A parallel sampler with fast convergence and parallel execution. See 1 for details.
- Parameters
model (cobra.Model) – The cobra model from which to generate samples.
processes (int, optional (default Configuration.processes)) – The number of processes used during sampling.
thinning (int, optional) – The thinning factor of the generated sampling chain. A thinning of 10 means samples are returned every 10 steps.
nproj (int > 0, optional) – How often to reproject the sampling point into the feasibility space. Avoids numerical issues at the cost of lower sampling. If you observe many equality constraint violations with sampler.validate you should lower this number.
seed (int > 0, optional) – Sets the random number seed. Initialized to the current time stamp if None.
-
model
¶ The cobra model from which the samples get generated.
- Type
-
problem
¶ A python object whose attributes define the entire sampling problem in matrix form. See docstring of Problem.
- Type
collections.namedtuple
-
warmup
¶ A matrix of with as many columns as reactions in the model and more than 3 rows containing a warmup sample in each row. None if no warmup points have been generated yet.
- Type
-
retries
¶ The overall of sampling retries the sampler has observed. Larger values indicate numerical instabilities.
- Type
-
seed
¶ Sets the random number seed. Initialized to the current time stamp if None.
- Type
int > 0, optional
-
fwd_idx
¶ Has one entry for each reaction in the model containing the index of the respective forward variable.
- Type
numpy.array
-
rev_idx
¶ Has one entry for each reaction in the model containing the index of the respective reverse variable.
- Type
numpy.array
-
prev
¶ The current/last flux sample generated.
- Type
numpy.array
-
center
¶ The center of the sampling space as estimated by the mean of all previously generated samples.
- Type
numpy.array
Notes
The sampler is very similar to artificial centering where each process samples its own chain. Initial points are chosen randomly from the warmup points followed by a linear transformation that pulls the points a little bit towards the center of the sampling space.
If the number of processes used is larger than the one requested, number of samples is adjusted to the smallest multiple of the number of processes larger than the requested sample number. For instance, if you have 3 processes and request 8 samples you will receive 9.
Memory usage is roughly in the order of (2 * number reactions)^2 due to the required nullspace matrices and warmup points. So large models easily take up a few GB of RAM. However, most of the large matrices are kept in shared memory. So the RAM usage is independent of the number of processes.
References
- 1
Megchelenbrink W, Huynen M, Marchiori E (2014) optGpSampler: An Improved Tool for Uniformly Sampling the Solution-Space of Genome-Scale Metabolic Networks. PLoS ONE 9(2): e86587. https://doi.org/10.1371/journal.pone.0086587
-
sample
(self, n, fluxes=True)[source]¶ Generate a set of samples.

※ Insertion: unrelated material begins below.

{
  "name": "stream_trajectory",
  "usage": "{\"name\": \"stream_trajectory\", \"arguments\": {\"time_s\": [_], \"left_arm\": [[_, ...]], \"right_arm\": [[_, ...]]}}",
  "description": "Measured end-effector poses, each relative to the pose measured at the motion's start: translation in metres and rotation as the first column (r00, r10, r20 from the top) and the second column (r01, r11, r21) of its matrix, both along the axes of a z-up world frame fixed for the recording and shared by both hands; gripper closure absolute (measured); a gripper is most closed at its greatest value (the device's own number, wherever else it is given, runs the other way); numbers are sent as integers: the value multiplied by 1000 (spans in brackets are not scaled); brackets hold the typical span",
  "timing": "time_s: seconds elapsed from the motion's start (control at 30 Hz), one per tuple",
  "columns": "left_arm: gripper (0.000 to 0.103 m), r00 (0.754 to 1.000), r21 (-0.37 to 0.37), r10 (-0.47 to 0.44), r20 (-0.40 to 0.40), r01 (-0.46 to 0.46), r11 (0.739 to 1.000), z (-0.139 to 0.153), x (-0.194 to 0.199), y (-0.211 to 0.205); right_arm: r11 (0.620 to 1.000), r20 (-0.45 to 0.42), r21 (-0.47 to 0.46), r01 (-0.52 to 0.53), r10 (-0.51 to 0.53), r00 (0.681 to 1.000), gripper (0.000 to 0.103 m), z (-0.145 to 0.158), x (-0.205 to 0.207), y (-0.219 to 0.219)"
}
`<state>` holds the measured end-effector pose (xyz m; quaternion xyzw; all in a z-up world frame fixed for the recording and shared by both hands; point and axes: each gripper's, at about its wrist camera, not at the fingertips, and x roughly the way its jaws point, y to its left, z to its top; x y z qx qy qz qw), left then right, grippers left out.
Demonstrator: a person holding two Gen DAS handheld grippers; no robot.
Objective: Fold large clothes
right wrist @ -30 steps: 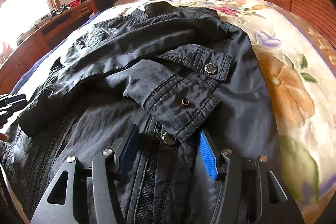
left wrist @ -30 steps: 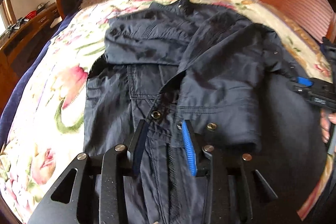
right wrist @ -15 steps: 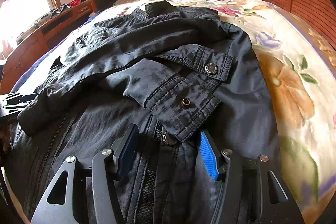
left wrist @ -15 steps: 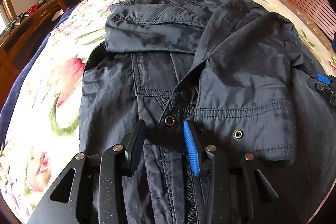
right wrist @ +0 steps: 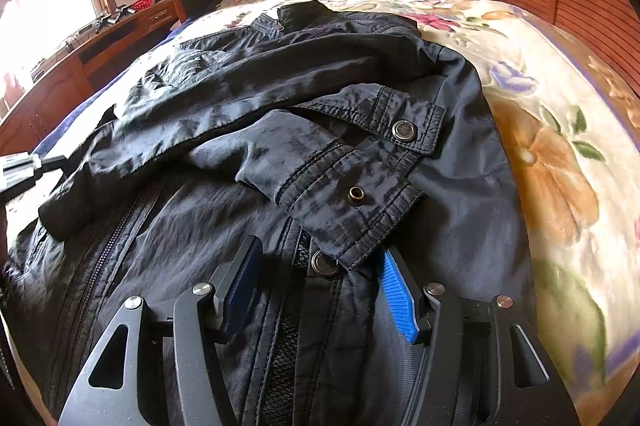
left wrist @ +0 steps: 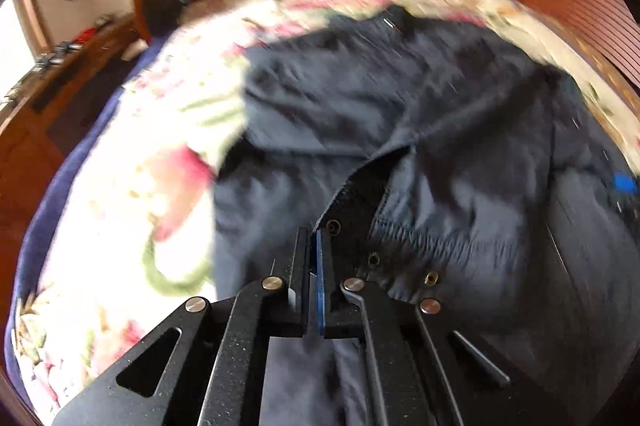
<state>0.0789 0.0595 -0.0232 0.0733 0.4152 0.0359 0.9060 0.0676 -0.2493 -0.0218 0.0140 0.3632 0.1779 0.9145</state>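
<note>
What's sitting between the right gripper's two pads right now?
In the right wrist view, the right gripper is open, straddling the jacket: its zipper placket, a snap button and the cuff corner.

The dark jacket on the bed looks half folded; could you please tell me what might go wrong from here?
The left claw is shut at the jacket front edge; whether it caught fabric is unclear, so a lift might come up empty. The loose cuff lies between the open right claw fingers, so closing may grab the cuff instead of the hem. Folded sleeves could slide apart.
</note>
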Motion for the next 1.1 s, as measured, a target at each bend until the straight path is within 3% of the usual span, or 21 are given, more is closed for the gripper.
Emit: {"name": "stream_trajectory", "arguments": {"time_s": [0.1,0.23,0.47,0.67,0.8,1.1], "left_arm": [[100,1000,11,25,17,-25,1000,8,11,7],[98,1000,-52,24,0,-24,998,10,13,13],[75,999,-155,-43,-22,39,987,2,-8,10],[73,997,-185,-57,-57,46,982,-20,-25,8],[73,995,-164,-59,-80,45,985,-39,-33,4],[73,996,-178,-77,-36,69,982,-35,-56,-3]], "right_arm": [[1000,0,0,-1,1,1000,43,0,0,0],[1000,0,-2,-1,1,1000,42,0,0,0],[1000,-1,-17,-6,6,1000,41,-1,0,0],[1000,-1,-25,-7,7,1000,41,0,0,2],[1000,-1,-27,-8,8,1000,40,0,0,2],[999,-2,-37,-12,12,1000,39,0,1,4]]}}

This is the basic sampling function for all hit-and-run samplers.
- Parameters
n (int) – The minimum number of samples that are generated at once (see Notes).
fluxes (boolean) – Whether to return fluxes or the internal solver variables. If set to False will return a variable for each forward and backward flux as well as all additional variables you might have defined in the model.
- Returns
Returns a matrix with n rows, each containing a flux sample.
- Return type
Notes
Performance of this function linearly depends on the number of reactions in your model and the thinning factor.
If the number of processes is larger than one, computation is split across as the CPUs of your machine. This may shorten computation time. However, there is also overhead in setting up parallel computation so we recommend to calculate large numbers of samples at once (n > 1000).